Perhaps the Viceroy should be approached on how to deal with the Indians on this. A couple of months later,news of the British intention to retain the Andaman and Nicobar islands is leaked to The Times of India. This brings about a ‘sharp rejoinder’ in the Hindustan Times the next week,saying that if the British actually raised this issue with Indians,‘it will be summarily rejected’. The note is written by General Ismay of the Higher Defence Organisation fame,and he adds that if “we raise the question now of being allowed to use the islands as a naval or air base… we would ruin our chances of success”.

But the wheels of government grind slowly,and although information of the British intention to retain the Andaman and Nicobar islands is common knowledge,it has raised no public outcry. So,the chiefs of staff committee figure in London,why not retain the Laccadive (Lakshadweep) Islands too? “These islands are sparsely inhabited coral strips and would be essential for our air reinforcement route to Australia,New Zealand and the Far East”. Assuming that the Andaman and Nicobar islands are retained and not given to the Indians,the problem still remains: navigating the distance from Masirah (Oman) to Ceylon — assuming that ‘we’ cannot use India as a transiting base,after having diddled them out of all their islands. Therefore,the chiefs of staff committee (COSC) feel,both the Andaman and Nicobar,and Laccadive islands are necessary to His Majesty’s government.

In conclusion,they say,they cannot assume that India,even if it agrees to remain a dominion,would agree to allow the British government,perpetual use of these islands. Therefore,they suggest that the Laccadive islands be transferred immediately from the Government of Madras to London. Things are actually getting quite hot,both climatically and figuratively,since the time is now July 1947. The chiefs of staff now hand over a minute to the British government stating that first,the A&N islands and Laccadives be simply left out of the bill on the transfer of power,and secondly to tell the Viceroy that ‘using’ the islands is not adequate,because it is “essential to retain our sovereignty over them.”

So,does the Viceroy have other opinions? Even if the Indian agriculturists in Delhi are unfamiliar with maritime power,and unsure what would happen if India didn’t get any islands on power being transferred to them. But clearly,Mountbatten,as a naval officer,and friend of India,knows exactly what is being put over the Indians,and will not cooperate.

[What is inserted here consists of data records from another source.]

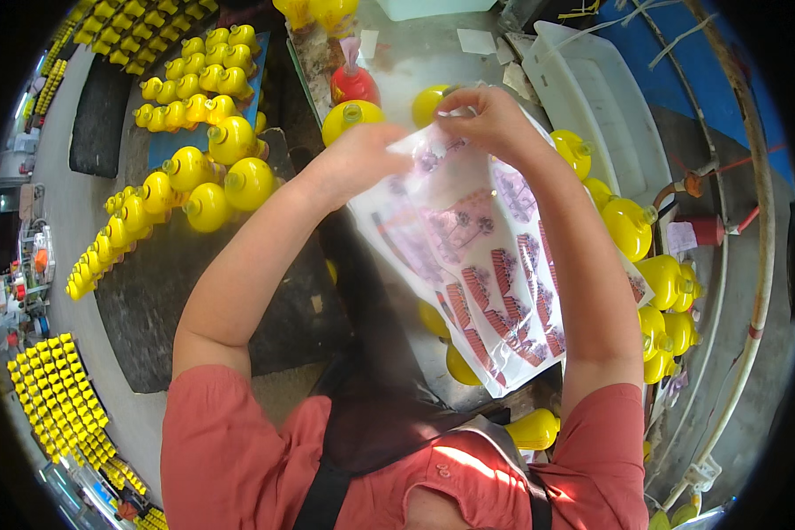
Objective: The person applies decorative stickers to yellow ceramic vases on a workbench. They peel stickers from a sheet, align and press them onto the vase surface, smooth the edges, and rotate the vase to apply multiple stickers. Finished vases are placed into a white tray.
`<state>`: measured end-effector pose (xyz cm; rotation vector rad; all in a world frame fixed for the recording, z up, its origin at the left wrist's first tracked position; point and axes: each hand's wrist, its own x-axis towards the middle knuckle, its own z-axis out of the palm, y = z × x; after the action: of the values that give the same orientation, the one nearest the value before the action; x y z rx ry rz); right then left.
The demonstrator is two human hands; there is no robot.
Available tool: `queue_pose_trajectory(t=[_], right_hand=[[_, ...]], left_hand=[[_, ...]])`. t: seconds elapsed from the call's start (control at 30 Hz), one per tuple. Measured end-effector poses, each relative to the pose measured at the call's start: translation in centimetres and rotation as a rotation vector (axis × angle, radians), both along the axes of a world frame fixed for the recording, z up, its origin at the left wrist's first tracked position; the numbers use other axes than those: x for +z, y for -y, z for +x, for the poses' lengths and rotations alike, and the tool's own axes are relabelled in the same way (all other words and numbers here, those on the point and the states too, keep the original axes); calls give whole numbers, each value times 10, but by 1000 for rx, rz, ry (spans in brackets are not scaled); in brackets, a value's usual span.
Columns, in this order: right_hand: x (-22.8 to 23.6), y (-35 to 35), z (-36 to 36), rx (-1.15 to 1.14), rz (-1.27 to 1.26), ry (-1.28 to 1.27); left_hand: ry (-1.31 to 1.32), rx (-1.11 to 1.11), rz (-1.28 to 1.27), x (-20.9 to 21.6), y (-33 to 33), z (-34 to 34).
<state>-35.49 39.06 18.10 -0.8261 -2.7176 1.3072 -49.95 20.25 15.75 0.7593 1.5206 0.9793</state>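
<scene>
A glossy, see-through sheet of printed decals (468, 234), purple and red, hangs in front of me above the worktable. My right hand (490, 124) pinches its top edge between thumb and fingers. At the sheet's upper left corner is my left hand (371, 159), its fingers smeared by motion, so their grip cannot be made out. Just beyond the hands stand a yellow bulb-shaped vessel (352, 118) and another yellow vessel (427, 106), partly covered by my right hand. A red round bottle (354, 86) with pinkish paper or cloth at its top stands behind them.
Yellow vessels (627, 228) line the table's right side beside a white plastic tub (592, 97). On the left, more vessels (208, 208) stand in rows on a dark board (221, 300). A pipe frame (762, 221) runs along the right. A yellow vessel (534, 430) lies near my body.
</scene>
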Motion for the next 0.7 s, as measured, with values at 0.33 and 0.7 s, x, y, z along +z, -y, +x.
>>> queue_pose_trajectory(t=[0.33, 0.7], right_hand=[[22, 19, 50, 38, 235, -105], [13, 26, 53, -129, -83, -266]], left_hand=[[236, 63, -51, 7, 0, -2], [-364, 40, -39, 13, 3, 7]])
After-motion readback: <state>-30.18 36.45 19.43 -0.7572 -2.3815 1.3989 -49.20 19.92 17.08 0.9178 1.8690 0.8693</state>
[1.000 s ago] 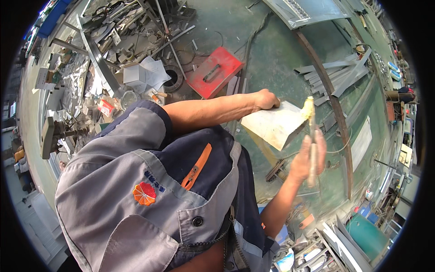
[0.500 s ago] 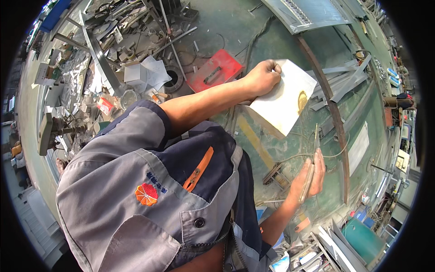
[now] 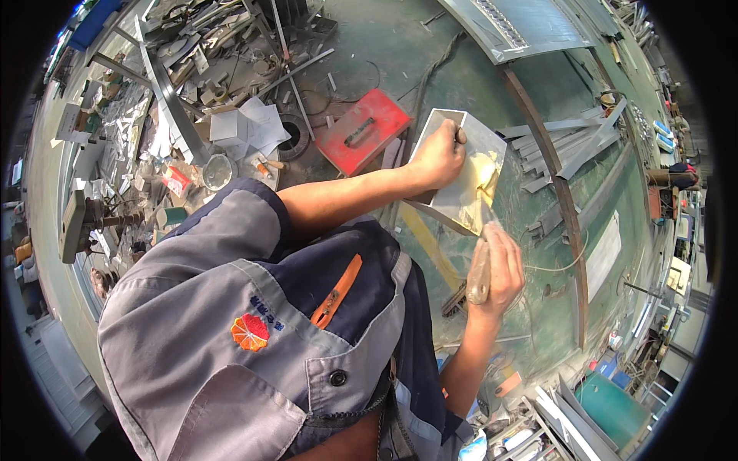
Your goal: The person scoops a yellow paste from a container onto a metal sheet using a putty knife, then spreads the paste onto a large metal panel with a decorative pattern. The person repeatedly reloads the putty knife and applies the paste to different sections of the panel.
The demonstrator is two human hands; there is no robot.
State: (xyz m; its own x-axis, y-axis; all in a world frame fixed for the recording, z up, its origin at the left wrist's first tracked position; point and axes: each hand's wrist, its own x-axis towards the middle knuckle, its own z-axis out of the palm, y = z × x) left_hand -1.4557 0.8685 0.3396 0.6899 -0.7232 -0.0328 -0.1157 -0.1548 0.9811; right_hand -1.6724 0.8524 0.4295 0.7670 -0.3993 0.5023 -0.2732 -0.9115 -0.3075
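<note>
A red case [image 3: 386,121] with a dark handle lies on the green floor [image 3: 453,81] near a dark ring [image 3: 305,134], a white box [image 3: 228,127] and heaped scrap [image 3: 201,48], while a brown bar [image 3: 555,160] crosses in front of grey metal strips [image 3: 590,137].

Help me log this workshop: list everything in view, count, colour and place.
Open box: one, grey, in left hand
Paste: one patch, yellow, inside box
Spreading tool: one, brown handle, in right hand
Panel: one, red, left of box
Scrap pile: one, mixed colours, upper left
Metal strips: several, grey, upper right
Curved bar: one, brown, right of box
Flat sheet: one, whitish, right of bar
Container: one, green, lower right
Smaller clutter: uncountable, mixed colours, right edge
Left hand: one, bare, gripping box edge
Right hand: one, bare, round tool handle
</note>
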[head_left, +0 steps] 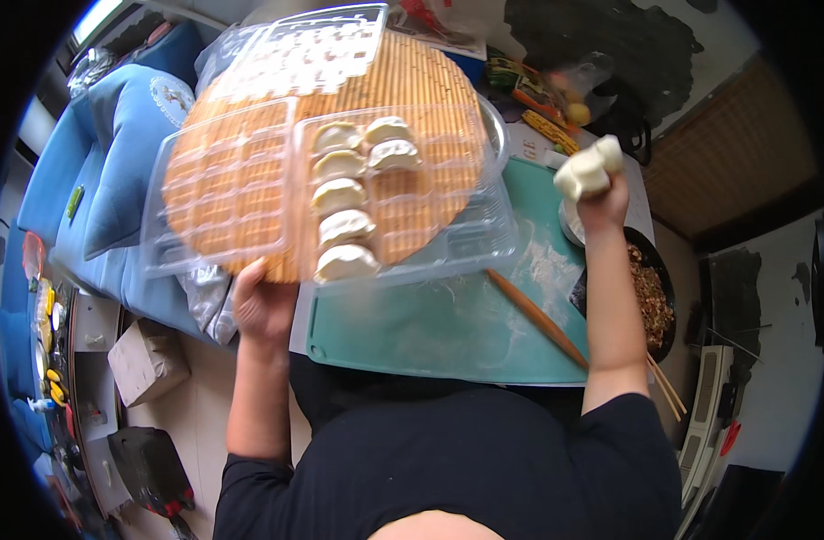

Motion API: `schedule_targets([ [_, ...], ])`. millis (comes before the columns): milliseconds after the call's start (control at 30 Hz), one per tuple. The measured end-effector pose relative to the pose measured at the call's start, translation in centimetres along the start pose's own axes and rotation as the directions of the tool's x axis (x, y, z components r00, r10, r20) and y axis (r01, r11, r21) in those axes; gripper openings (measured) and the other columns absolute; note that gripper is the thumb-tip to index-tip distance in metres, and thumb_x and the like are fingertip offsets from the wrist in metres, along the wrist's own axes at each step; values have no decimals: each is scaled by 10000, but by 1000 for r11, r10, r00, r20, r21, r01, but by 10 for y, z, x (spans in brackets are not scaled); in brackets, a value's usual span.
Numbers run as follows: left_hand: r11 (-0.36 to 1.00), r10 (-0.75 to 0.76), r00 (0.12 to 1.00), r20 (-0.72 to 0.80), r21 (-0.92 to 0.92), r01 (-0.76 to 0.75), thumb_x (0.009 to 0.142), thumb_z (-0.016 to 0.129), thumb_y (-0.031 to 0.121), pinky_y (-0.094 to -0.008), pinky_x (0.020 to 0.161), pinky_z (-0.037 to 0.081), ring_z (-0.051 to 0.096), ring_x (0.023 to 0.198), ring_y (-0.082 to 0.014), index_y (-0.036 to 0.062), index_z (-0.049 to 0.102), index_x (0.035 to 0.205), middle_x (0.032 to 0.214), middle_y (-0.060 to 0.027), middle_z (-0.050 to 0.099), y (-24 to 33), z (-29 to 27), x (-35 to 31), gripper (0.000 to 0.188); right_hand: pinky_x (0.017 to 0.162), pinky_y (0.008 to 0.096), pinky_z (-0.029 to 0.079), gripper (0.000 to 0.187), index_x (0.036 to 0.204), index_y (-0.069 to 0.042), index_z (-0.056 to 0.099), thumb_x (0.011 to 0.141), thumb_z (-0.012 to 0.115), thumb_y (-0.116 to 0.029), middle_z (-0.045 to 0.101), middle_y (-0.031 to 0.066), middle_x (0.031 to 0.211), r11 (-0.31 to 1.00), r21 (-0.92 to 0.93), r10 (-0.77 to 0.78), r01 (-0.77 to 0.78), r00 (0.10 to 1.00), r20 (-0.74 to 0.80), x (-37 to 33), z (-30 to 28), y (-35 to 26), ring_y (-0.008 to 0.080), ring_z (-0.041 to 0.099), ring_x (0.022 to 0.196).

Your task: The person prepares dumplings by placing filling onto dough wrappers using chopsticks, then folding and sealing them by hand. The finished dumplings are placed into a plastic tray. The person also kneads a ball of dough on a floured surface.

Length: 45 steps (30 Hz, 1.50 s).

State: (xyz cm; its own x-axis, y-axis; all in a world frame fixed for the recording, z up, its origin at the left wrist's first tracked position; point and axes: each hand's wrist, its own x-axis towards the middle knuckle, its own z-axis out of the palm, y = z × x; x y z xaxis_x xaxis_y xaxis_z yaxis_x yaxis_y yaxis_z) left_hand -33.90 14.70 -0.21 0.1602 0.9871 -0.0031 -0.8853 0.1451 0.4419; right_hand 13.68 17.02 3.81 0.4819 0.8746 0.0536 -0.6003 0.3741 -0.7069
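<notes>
My left hand [261, 310] is closed on the near edge of a round bamboo tray [398, 238], thumb on top, tilting it up above the table's left side. Clear plastic dumpling trays [223, 193] lie across the bamboo. Several white dumplings [340, 196] sit in two columns in the right one's compartments. Out to the right, my right hand [605, 205] is raised, fingers wrapped round a pale lump of dough [590, 169]. Below it, a wooden rolling pin [538, 319] lies slantwise on a green mat [403, 328] dusted with flour.
A black pan of chopped filling [655, 301] is at the table's right, with chopsticks [667, 387] by it. A bowl of flour [572, 225] sits partly behind my right arm. Corn [549, 131] and other vegetables lie farther back. A blue sofa [129, 153] stands left.
</notes>
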Motion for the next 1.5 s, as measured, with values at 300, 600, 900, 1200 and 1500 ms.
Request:
schedule_targets([
  [300, 970, -208, 974, 95, -112, 218, 798, 510, -44, -498, 1020, 360, 434, 1211, -301, 51, 334, 1328, 1314, -127, 447, -116, 5, 77, 566, 826, 375, 486, 319, 1079, -43, 539, 877, 415, -257, 596, 101, 985, 999, -42, 7, -10, 996, -87, -165, -90, -24, 237, 596, 922],
  [600, 983, -154, 976, -155, -126, 135, 841, 596, 67, -411, 974, 443, 518, 1131, -240, 71, 455, 1239, 1218, -85, 542, -150, -26, 110, 422, 769, 339, 491, 279, 1047, -69, 528, 875, 514, -288, 579, 68, 908, 991, 3, 133, -133, 989, -71, -226, -118, -27, 203, 589, 844],
  [900, 967, -49, 904, -424, 208, 150, 838, 623, 337, -412, 939, 443, 492, 1079, -257, 61, 405, 1248, 1152, -115, 494, -146, -15, 94, 540, 911, 343, 427, 459, 1237, -63, 377, 801, 522, -56, 505, 84, 1121, 954, -62, 286, -294, 952, -112, -226, -64, 32, 204, 515, 1036],
  [1200, 771, -314, 949, 20, 589, 242, 941, 443, 312, -397, 1007, 339, 387, 1233, -281, 31, 285, 1365, 1353, -169, 367, -192, -13, -78, 533, 1024, 393, 309, 796, 1419, -92, 178, 785, 619, -282, 310, 189, 1352, 62, -975, 398, 213, 891, 220, -255, -30, 119, 346, 331, 1240],
  [1500, -213, -440, 671, 596, 657, -723, 748, 668, 199, -394, 885, 435, 493, 1094, -339, 94, 573, 1038, 1215, -147, 492, -235, 28, -55, 323, 949, 404, 375, 477, 1208, -74, 517, 780, 614, -260, 489, 152, 1153, -242, -864, 204, 442, 894, 400, -228, -99, 73, 320, 445, 1099],
])
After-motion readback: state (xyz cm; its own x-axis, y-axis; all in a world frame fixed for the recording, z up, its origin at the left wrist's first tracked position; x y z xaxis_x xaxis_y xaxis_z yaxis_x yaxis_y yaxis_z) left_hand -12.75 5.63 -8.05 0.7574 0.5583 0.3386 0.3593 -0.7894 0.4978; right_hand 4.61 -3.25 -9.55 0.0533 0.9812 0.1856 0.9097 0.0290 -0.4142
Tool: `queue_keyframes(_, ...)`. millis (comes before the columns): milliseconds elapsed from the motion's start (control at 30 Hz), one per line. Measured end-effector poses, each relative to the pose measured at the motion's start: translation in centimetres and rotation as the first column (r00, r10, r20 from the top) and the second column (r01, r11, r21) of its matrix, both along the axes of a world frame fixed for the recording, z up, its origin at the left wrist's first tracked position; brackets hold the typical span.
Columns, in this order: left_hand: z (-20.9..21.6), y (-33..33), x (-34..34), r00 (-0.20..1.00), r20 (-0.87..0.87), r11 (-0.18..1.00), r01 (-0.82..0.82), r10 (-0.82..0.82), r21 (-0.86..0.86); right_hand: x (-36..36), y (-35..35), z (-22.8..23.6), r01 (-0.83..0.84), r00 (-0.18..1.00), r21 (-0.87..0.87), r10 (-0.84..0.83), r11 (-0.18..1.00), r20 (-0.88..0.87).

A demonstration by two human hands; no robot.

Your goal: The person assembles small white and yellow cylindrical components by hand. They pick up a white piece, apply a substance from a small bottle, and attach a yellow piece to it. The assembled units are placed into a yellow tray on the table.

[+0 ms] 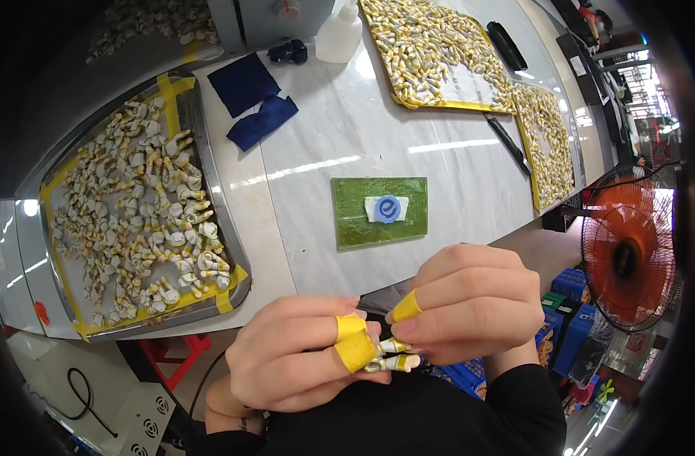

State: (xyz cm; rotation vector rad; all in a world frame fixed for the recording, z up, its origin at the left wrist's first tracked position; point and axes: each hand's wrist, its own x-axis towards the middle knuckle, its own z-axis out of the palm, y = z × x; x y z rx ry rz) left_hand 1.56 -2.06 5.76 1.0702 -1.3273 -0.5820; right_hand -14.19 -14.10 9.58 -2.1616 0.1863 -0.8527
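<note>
Close in front of my body, my left hand (298, 349) is closed, its yellow-taped fingertips pinching small white-and-yellow figurine-like pieces (399, 362). At least two of these stick out toward the right, one with a pale rounded tip. My right hand (477, 300) meets it there, fingers curled and pressed together at the end of the upper piece; its grip is partly hidden. Yellow tape (406, 306) wraps one of its fingers. Beyond both hands lies a green rectangular pad (353, 224), bearing a white patch and a blue round piece (388, 208) with a spiral mark.
On the left, a metal tray (224, 190) edged with yellow tape holds many white-and-yellow pieces. Yellow-edged trays (454, 104) of smaller pieces stand far right, near a dark slim tool (507, 143). Blue cloths (245, 83) and a white bottle (338, 34) lie behind. An orange fan (627, 254) stands right.
</note>
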Motion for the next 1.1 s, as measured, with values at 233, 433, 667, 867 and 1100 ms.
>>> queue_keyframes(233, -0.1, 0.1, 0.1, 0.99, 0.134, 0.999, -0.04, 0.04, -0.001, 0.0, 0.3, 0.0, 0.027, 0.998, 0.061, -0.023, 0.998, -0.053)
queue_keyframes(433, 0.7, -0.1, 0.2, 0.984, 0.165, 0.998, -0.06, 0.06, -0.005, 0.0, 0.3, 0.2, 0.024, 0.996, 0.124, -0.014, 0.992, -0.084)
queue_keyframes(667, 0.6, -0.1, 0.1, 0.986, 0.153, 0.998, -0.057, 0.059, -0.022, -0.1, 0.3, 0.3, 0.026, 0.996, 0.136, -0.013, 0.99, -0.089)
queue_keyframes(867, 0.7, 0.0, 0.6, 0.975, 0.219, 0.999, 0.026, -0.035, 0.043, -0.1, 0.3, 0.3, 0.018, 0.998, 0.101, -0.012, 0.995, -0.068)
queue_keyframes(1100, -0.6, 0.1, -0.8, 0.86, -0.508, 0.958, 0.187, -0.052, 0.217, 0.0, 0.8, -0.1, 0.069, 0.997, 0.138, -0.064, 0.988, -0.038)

So: a missive to the Secretary for India,Mr Alexander,that the COSC are “worried about the line being taken by the Viceroy” and think the matter cannot be left open for negotiation at some distant date.

Fortunately,Mountbatten holds firm. After all he was the Supreme Commander Allied Forces,South East Asia Command during the recapture of Burma from the Japanese,so he should know what the islands are for. The British government,in their long and final minute,finally gives up. They have given Mountbatten the task of ‘getting us out’ by August 15,and he’s boss. London has to seek Delhi’s approval,not the other way round. So,in clause 16,they agree that ‘the viceroy had come to the firm conclusion that no provision be included… About the A&N Islands” and “leave our interests to be dealt with by negotiations with the new Dominion of India alone”.

And that is how I swam in the islands last week without showing my Indian passport to the immigration in Port Blair. Surely there is a good case to rename these islands the Mountbatten Islands. The RSS may be quite reasonable about this.